**Task to carry out**
What is wanted is an exact copy of the lines from the top of the listing through the line containing "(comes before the".

**The data**
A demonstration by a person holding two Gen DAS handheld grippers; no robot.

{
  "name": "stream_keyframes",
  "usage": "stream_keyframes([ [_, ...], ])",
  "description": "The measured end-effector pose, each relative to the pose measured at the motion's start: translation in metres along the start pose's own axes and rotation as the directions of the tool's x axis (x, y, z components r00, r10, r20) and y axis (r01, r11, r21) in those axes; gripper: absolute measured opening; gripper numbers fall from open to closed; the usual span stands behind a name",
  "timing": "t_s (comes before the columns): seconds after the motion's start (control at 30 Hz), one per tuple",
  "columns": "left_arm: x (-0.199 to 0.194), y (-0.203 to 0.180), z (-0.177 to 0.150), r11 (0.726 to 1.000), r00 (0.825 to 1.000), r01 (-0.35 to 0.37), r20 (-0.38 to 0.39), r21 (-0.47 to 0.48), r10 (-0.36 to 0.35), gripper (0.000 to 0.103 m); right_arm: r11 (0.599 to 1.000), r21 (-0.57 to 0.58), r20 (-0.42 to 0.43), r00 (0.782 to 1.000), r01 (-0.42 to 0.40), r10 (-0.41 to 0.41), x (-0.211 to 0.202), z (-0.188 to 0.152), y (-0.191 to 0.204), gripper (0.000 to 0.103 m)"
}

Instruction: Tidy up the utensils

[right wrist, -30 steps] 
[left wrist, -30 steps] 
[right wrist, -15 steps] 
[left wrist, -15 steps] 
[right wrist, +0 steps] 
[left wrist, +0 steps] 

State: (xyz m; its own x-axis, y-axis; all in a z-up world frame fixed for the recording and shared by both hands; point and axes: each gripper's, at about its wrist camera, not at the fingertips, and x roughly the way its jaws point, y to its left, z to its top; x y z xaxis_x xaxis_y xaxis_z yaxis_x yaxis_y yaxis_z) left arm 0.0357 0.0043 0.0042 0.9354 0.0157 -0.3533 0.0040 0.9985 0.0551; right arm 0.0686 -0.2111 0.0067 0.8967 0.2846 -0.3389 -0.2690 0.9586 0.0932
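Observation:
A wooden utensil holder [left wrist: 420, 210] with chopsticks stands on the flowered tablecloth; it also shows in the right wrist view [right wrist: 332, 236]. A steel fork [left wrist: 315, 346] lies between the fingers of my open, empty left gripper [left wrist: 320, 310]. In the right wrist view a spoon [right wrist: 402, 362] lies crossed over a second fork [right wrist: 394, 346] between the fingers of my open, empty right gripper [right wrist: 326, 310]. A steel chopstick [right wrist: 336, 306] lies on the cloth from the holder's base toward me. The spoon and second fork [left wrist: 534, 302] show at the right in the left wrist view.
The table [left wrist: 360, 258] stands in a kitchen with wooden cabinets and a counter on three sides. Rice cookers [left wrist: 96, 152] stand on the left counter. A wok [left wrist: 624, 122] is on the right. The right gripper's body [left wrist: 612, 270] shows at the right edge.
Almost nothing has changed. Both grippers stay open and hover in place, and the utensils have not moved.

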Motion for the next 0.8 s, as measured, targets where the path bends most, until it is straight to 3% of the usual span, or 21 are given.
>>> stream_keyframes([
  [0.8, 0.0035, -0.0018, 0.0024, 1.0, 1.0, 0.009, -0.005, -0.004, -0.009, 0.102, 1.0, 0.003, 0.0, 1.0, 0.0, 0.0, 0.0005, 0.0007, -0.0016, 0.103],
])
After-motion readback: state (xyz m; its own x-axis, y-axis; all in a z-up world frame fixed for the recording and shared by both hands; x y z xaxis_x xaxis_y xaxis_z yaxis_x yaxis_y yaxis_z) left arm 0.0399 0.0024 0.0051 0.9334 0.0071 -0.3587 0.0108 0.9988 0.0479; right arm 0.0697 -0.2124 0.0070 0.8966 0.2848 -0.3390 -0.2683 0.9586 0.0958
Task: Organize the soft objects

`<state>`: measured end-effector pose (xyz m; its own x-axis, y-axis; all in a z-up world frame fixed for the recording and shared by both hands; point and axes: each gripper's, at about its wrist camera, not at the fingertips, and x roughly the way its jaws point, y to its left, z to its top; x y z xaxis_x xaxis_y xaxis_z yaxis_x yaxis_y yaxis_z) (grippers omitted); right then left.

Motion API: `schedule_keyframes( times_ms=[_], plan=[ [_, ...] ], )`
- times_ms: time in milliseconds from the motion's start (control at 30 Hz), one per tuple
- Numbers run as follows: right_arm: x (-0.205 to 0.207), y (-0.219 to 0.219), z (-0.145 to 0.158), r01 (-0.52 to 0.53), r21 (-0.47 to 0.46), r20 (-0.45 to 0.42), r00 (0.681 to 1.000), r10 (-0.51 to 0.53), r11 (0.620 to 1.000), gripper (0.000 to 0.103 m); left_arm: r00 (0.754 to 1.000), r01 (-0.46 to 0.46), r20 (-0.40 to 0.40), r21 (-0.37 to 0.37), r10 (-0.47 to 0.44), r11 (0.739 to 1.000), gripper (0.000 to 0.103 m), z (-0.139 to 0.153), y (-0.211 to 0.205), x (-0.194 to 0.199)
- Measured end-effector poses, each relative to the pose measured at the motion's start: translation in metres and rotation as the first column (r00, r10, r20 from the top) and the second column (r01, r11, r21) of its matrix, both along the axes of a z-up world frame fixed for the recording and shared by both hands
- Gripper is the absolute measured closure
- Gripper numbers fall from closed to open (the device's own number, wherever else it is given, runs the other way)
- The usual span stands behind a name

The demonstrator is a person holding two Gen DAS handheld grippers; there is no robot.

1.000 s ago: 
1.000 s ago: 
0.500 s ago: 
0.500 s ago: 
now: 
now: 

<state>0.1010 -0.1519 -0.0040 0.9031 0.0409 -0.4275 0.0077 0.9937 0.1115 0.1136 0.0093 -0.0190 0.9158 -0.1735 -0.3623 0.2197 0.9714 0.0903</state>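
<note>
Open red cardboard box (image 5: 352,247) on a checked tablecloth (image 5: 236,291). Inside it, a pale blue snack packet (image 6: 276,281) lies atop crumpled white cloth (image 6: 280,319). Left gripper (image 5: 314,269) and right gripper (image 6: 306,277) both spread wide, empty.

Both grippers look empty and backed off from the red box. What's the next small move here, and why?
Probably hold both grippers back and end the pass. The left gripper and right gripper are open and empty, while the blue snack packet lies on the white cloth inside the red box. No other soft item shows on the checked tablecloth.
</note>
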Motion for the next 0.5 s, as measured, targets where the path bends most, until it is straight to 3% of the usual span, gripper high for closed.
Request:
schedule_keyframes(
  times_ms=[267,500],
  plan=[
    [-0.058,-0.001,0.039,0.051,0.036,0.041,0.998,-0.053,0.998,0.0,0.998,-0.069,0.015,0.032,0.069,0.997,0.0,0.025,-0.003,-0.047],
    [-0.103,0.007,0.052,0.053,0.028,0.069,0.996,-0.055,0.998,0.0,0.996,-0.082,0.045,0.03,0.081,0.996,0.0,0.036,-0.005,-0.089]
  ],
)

**Solution for this problem**
A demonstration by a person holding two Gen DAS handheld grippers; no robot.

{
  "name": "stream_keyframes",
  "usage": "stream_keyframes([ [_, ...], ])",
  "description": "The measured end-effector pose, each relative to the pose measured at the motion's start: translation in metres along the start pose's own axes and rotation as the directions of the tool's x axis (x, y, z components r00, r10, r20) and y axis (r01, r11, r21) in those axes; gripper: absolute measured opening; gripper numbers fall from open to closed; the usual span stands behind a name",
  "timing": "t_s (comes before the columns): seconds after the motion's start (control at 30 Hz), one per tuple",

The exercise has been answered in full.